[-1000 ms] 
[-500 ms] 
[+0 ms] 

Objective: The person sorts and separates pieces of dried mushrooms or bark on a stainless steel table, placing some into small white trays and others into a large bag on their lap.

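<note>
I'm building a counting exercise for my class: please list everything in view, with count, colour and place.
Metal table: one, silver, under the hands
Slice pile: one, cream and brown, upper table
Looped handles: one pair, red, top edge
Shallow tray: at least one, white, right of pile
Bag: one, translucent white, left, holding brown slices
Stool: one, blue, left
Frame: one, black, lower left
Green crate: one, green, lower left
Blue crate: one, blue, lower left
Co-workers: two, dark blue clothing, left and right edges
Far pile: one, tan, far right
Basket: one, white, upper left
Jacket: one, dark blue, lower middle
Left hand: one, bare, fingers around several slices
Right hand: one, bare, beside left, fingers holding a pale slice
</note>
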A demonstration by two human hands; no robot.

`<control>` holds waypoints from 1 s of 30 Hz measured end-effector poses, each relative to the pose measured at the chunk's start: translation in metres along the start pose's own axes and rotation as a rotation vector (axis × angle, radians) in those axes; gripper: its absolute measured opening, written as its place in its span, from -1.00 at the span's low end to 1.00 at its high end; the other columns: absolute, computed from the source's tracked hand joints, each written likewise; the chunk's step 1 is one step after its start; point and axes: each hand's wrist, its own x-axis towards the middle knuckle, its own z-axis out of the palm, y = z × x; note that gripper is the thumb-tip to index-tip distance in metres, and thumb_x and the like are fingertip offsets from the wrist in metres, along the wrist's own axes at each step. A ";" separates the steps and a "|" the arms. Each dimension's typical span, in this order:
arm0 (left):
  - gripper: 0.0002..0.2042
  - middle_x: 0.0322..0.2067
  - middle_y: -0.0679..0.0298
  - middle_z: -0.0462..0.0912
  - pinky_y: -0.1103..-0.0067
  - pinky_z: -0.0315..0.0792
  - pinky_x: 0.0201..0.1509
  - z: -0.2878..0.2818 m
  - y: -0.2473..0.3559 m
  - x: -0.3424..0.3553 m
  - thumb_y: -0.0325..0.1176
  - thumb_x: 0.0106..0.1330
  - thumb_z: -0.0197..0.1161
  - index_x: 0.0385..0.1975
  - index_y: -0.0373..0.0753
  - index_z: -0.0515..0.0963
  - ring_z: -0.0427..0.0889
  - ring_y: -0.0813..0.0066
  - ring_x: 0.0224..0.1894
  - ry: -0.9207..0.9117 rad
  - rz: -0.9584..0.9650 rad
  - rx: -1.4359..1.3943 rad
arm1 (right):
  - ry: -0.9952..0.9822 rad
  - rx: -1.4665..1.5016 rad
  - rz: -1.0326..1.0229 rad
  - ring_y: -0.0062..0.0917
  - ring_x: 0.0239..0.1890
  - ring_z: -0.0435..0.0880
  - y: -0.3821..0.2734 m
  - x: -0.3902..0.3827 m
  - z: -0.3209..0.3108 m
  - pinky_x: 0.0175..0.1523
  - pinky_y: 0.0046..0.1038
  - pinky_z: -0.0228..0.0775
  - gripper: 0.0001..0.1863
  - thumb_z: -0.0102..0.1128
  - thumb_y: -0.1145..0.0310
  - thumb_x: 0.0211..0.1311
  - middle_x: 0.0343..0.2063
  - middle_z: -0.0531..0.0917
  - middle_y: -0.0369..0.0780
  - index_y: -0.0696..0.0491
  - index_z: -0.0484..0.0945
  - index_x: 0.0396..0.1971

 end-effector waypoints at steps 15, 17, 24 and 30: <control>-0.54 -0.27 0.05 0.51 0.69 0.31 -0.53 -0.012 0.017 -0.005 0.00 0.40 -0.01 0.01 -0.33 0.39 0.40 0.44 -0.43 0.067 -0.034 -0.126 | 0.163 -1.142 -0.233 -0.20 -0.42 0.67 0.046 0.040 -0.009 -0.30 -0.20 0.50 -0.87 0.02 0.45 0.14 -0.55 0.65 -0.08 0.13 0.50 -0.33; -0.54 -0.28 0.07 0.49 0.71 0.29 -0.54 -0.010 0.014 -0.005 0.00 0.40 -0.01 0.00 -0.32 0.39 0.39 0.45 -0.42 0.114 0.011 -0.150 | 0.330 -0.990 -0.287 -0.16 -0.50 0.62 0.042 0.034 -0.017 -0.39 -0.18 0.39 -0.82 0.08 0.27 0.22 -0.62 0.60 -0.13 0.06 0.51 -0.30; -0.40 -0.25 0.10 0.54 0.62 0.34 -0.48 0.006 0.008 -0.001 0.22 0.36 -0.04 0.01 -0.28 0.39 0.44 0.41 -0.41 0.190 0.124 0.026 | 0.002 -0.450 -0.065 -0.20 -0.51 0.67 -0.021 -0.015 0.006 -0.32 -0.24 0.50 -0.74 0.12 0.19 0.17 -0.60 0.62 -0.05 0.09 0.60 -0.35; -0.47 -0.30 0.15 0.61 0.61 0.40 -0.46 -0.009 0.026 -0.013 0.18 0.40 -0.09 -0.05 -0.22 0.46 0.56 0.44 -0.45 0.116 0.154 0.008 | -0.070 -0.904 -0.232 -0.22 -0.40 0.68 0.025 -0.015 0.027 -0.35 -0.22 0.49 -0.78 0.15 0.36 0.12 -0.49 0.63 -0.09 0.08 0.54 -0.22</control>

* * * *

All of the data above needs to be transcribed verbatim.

[-1000 ms] 
[-500 ms] 
[+0 ms] 

Objective: The person sorts and separates pieces of dried mushrooms or bark on a stainless steel table, placing some into small white trays and others into a large bag on their lap.

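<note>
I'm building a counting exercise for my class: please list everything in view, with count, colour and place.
Metal table: one, silver, under the hands
Slice pile: one, cream and brown, upper table
Looped handles: one pair, red, top edge
Shallow tray: at least one, white, right of pile
Bag: one, translucent white, left, holding brown slices
Stool: one, blue, left
Frame: one, black, lower left
Green crate: one, green, lower left
Blue crate: one, blue, lower left
Co-workers: two, dark blue clothing, left and right edges
Far pile: one, tan, far right
Basket: one, white, upper left
Jacket: one, dark blue, lower middle
Left hand: one, bare, fingers around several slices
Right hand: one, bare, beside left, fingers holding a pale slice
</note>
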A demonstration by two human hands; no robot.

`<control>` holds waypoints from 1 s of 30 Hz measured end-effector poses, each relative to the pose measured at the chunk's start: translation in metres along the start pose's own axes and rotation as a rotation vector (axis × angle, radians) in those axes; gripper: its absolute measured opening, written as its place in its span, from -1.00 at the span's low end to 1.00 at its high end; the other columns: absolute, computed from the source's tracked hand joints, each written likewise; the chunk's step 1 is one step after its start; point and axes: each hand's wrist, its own x-axis towards the middle knuckle, its own z-axis out of the palm, y = z × x; note that gripper is the thumb-tip to index-tip distance in metres, and thumb_x and the like are fingertip offsets from the wrist in metres, along the wrist's own axes at each step. A ";" separates the steps and a "|" the arms. Each dimension's typical span, in this order:
arm0 (left):
  - gripper: 0.0002..0.2042
  - middle_x: 0.0322..0.2067
  - middle_y: -0.0679..0.0298
  - middle_z: -0.0462..0.0912
  - pinky_y: -0.1103..-0.0067
  - pinky_z: -0.0315..0.0792
  - pinky_x: 0.0201..0.1509
  - z: -0.2878..0.2818 m
  - y: -0.2473..0.3559 m
  - x: -0.3424..0.3553 m
  - thumb_y: -0.0325..0.1176
  - thumb_x: 0.0106..0.1330
  - thumb_z: -0.0197..0.1161
  - index_x: 0.0385..0.1975
  - index_y: -0.0373..0.0753
  - index_z: -0.0515..0.0963
  - ring_z: -0.0427..0.0889
  - ring_y: -0.0813..0.0066
  - ring_x: 0.0224..0.1894
  - ry: -0.9207..0.9117 rad
  - rz: -0.9584..0.9650 rad
  - rx: -1.4359..1.3943 rad
arm1 (right):
  - ry: -0.9952..0.9822 rad
  - rx: -1.4665..1.5016 rad
  - rz: -1.0326..1.0229 rad
  - ring_y: -0.0062..0.0917
  - ring_x: 0.0239..0.1890
  - ring_z: -0.0435..0.0880
  - y: -0.3821..0.2734 m
  - x: -0.3902..0.3827 m
  - z: -0.3209..0.3108 m
  - pinky_x: 0.0175..0.1523
  - pinky_y: 0.0046..0.1038
  - pinky_z: -0.0228..0.0775
  - gripper: 0.0001..0.1863
  - thumb_z: -0.0102..0.1128
  - thumb_y: -0.1145..0.0310
  - thumb_x: 0.0211..0.1311
  - middle_x: 0.0343..0.2063
  - middle_z: -0.0531..0.0917
  - middle_y: -0.0369..0.0780
  - index_y: -0.0696..0.0491
  - index_z: -0.0484..0.0945
  - index_x: 0.0396..0.1971

 end-effector waypoints at steps 15, 17, 24 and 30: <control>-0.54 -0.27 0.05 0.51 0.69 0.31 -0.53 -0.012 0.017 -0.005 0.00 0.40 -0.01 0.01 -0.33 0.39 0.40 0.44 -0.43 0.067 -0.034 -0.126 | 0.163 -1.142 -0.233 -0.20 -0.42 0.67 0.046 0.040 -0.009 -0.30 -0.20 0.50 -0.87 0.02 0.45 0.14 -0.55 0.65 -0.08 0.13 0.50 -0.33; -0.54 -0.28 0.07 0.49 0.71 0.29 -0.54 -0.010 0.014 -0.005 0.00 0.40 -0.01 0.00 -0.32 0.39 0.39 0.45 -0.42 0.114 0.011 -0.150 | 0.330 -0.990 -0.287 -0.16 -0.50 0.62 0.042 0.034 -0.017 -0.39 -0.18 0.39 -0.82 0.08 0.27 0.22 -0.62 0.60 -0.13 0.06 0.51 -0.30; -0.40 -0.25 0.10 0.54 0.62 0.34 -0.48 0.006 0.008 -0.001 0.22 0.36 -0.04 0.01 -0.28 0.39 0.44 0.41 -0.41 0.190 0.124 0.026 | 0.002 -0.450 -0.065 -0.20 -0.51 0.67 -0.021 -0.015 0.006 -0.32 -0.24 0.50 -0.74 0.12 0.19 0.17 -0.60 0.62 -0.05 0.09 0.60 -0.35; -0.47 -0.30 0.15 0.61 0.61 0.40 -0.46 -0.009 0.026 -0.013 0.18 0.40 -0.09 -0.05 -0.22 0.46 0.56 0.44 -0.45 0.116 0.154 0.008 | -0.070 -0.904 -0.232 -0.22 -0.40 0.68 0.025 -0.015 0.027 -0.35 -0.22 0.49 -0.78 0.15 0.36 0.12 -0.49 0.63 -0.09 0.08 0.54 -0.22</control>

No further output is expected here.